◆ ABOUT THIS EXERCISE
The entries that follow include a run beginning at the line with "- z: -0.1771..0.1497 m" and ending at the line with "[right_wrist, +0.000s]"; restate that run word for word and leave the rest out.

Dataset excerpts

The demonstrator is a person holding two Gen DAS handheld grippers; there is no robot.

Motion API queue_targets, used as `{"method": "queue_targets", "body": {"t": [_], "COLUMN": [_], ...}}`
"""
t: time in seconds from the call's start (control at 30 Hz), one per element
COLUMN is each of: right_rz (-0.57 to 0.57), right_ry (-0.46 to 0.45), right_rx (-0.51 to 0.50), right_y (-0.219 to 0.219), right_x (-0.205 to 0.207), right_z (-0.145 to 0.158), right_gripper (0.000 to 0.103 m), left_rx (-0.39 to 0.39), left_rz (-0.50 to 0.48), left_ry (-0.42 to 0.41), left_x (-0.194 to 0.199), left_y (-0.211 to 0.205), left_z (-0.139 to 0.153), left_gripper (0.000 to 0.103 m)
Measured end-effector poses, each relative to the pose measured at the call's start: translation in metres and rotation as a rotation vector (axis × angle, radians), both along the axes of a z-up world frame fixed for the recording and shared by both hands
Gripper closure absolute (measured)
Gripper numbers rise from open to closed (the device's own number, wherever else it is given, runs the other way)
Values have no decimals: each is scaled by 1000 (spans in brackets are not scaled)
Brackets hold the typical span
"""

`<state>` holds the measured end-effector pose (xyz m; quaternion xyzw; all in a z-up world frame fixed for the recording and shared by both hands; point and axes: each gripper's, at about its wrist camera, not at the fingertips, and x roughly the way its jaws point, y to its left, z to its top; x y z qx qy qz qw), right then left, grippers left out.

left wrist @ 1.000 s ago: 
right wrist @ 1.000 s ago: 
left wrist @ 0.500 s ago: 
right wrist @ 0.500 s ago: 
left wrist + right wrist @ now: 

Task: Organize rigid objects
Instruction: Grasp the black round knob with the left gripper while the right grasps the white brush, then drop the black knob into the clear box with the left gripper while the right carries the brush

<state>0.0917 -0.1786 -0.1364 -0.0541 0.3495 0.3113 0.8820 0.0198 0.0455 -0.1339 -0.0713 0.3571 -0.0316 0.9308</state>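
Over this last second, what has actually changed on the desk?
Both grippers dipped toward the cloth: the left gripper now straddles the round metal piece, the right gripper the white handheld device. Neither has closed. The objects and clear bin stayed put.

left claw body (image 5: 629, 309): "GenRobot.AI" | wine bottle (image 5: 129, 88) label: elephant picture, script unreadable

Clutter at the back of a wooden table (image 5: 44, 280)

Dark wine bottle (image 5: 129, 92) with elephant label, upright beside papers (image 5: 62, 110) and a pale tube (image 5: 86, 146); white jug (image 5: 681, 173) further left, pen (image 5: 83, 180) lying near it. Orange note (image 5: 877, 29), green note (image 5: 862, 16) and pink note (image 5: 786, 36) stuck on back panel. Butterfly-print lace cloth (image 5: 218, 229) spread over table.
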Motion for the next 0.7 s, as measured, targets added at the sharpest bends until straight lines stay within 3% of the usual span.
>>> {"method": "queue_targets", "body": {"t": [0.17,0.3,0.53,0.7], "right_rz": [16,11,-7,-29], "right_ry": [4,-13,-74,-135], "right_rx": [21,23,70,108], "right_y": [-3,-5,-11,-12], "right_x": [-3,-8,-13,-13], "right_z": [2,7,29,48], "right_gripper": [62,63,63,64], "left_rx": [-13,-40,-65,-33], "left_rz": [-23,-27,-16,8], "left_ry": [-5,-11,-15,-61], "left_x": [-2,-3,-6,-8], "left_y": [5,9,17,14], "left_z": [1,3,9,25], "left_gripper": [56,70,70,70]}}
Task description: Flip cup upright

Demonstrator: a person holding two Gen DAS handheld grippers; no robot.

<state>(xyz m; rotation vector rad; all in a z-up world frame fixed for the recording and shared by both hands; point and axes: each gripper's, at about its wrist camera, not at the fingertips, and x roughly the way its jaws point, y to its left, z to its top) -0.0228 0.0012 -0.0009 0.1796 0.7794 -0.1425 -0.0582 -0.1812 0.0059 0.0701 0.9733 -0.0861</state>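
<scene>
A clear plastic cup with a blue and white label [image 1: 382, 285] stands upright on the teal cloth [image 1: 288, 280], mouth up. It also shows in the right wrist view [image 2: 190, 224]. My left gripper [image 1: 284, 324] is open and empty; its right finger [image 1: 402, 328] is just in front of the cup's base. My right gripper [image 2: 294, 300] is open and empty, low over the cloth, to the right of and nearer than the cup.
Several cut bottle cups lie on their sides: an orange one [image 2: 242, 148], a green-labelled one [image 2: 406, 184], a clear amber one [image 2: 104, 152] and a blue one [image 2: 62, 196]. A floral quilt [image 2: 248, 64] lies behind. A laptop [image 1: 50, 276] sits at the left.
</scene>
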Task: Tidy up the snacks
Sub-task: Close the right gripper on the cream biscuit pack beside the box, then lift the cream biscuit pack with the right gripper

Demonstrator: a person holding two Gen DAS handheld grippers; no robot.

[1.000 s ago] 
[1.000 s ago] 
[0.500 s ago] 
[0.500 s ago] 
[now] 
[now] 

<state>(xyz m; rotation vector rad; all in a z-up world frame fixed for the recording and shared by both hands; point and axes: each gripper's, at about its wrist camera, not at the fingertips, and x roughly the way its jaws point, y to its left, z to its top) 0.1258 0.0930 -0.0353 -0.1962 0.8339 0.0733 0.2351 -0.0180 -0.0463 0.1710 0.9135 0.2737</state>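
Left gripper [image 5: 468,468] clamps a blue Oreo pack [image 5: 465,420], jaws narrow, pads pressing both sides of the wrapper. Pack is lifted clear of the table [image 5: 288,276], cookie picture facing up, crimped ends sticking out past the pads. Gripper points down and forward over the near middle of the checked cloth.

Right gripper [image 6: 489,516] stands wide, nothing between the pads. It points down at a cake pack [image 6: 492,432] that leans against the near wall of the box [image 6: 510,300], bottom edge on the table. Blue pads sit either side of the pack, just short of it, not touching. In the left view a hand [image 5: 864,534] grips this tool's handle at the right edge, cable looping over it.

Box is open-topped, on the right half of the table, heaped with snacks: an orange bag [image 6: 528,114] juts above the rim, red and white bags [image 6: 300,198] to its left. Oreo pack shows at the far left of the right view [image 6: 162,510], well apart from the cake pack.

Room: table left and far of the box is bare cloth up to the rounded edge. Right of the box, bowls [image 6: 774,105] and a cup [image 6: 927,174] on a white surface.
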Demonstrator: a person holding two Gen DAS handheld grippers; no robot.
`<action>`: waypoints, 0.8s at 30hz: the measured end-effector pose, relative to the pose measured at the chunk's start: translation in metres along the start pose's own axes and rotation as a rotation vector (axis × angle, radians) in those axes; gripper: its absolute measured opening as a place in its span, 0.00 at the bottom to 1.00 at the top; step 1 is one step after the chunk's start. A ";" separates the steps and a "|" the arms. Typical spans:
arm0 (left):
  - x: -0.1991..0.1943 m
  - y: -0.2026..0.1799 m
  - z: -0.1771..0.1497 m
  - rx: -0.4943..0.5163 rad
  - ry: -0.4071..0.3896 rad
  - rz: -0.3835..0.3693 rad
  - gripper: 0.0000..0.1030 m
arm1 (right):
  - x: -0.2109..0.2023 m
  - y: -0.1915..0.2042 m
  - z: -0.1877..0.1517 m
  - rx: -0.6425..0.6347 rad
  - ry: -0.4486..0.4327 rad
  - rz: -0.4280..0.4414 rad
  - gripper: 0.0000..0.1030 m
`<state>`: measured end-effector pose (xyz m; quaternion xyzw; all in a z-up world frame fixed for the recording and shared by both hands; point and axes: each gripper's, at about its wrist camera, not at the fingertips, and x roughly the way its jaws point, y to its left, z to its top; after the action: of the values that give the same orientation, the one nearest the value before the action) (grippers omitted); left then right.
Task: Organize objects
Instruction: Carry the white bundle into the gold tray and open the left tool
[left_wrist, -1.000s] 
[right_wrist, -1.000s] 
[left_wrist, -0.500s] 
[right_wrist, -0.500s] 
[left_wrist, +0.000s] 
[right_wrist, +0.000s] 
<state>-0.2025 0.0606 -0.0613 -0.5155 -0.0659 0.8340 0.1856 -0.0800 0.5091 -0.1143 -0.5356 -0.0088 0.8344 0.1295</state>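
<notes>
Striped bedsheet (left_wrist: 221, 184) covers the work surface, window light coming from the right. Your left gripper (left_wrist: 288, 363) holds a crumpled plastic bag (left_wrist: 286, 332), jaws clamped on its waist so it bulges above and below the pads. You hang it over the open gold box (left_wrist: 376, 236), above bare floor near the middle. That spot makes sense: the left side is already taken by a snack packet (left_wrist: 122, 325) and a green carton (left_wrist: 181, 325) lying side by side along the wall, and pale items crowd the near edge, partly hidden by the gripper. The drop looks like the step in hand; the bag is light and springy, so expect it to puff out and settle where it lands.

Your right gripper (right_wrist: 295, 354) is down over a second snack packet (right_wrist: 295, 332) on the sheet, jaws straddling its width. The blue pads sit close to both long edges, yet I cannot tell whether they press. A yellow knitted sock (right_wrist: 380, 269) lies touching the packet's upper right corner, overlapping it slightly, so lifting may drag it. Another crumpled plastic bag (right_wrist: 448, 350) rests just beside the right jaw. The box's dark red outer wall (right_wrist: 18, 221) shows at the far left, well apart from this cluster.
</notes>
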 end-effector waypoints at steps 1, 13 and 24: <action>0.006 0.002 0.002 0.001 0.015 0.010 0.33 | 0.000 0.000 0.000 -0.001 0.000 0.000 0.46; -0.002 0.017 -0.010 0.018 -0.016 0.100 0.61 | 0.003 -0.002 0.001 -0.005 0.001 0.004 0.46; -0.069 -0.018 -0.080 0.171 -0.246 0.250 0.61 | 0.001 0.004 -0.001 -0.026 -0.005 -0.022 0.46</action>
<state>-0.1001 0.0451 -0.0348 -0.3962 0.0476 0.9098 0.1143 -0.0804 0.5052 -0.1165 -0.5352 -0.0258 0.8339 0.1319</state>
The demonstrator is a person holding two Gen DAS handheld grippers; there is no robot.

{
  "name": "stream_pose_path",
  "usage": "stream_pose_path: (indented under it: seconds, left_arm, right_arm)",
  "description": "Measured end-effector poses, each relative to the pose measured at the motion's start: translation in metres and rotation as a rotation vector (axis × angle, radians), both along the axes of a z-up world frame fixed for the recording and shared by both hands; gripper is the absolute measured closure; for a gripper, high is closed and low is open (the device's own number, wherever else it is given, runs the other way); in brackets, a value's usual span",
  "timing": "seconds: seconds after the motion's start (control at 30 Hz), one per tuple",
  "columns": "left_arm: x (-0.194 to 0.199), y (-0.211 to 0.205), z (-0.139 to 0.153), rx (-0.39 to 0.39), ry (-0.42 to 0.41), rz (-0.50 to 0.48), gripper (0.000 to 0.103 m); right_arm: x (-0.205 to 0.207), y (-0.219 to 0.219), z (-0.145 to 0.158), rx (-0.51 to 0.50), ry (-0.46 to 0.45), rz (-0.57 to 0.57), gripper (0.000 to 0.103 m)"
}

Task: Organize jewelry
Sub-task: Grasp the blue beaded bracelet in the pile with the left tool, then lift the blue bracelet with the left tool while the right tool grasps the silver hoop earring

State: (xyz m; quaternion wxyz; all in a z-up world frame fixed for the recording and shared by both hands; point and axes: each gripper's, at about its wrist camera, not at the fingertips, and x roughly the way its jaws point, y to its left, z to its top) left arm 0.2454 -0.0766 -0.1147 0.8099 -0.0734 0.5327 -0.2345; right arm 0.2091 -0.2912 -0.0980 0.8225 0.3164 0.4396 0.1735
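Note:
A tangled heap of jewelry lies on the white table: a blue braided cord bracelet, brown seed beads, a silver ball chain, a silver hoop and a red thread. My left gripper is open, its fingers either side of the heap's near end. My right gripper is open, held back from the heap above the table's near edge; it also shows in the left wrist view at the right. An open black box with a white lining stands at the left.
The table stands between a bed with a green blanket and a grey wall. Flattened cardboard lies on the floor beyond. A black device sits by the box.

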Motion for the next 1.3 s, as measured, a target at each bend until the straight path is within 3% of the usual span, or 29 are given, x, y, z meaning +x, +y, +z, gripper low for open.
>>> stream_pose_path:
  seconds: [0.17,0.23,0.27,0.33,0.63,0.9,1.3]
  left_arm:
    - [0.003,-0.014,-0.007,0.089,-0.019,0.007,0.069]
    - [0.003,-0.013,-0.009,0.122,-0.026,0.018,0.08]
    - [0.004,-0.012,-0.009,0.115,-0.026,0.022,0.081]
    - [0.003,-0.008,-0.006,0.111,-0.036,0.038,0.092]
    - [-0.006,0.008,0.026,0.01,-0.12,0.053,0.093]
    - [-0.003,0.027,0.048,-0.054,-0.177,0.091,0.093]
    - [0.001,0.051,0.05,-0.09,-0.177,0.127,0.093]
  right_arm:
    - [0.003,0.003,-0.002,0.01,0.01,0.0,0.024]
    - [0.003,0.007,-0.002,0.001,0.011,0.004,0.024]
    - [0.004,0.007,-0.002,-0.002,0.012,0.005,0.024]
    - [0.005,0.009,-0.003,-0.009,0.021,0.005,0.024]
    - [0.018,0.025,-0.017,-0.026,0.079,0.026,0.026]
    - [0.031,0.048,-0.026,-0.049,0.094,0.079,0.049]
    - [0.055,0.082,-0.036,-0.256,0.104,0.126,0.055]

◆ RESPONSE
  - z: -0.1771..0.1497 m
  - rx: -0.4943..0.5163 rad
  - ry: -0.4071..0.3896 rad
  - rz: -0.3835..0.3693 rad
  - gripper: 0.0000..0.1030 m
arm1 (right):
  - x: -0.2109..0.2023 m
  - y: -0.1915..0.2042 m
  - z: -0.1877..0.1517 m
  - rx: -0.6425..0.6347 rad
  - ry: -0.4486..0.4327 rad
  - rz: -0.4280..0.4414 rad
  - gripper: 0.0000..0.1030 m
`<state>`: measured end-effector pose (xyz m; quaternion xyzw; all in a z-up world frame fixed for the recording and shared by both hands; point and axes: each gripper's, at about its wrist camera, not at the fingertips, and x roughly the way its jaws point, y to its left, z to its top; after the action: of the values that give the same orientation, the one nearest the value before the action) (grippers omitted); left then right.
Task: Organize objects
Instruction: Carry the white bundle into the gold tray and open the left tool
[left_wrist, -1.000s] 
[right_wrist, -1.000s] 
[left_wrist, -0.500s] 
[right_wrist, -0.500s] 
[left_wrist, +0.000s] 
[right_wrist, +0.000s] 

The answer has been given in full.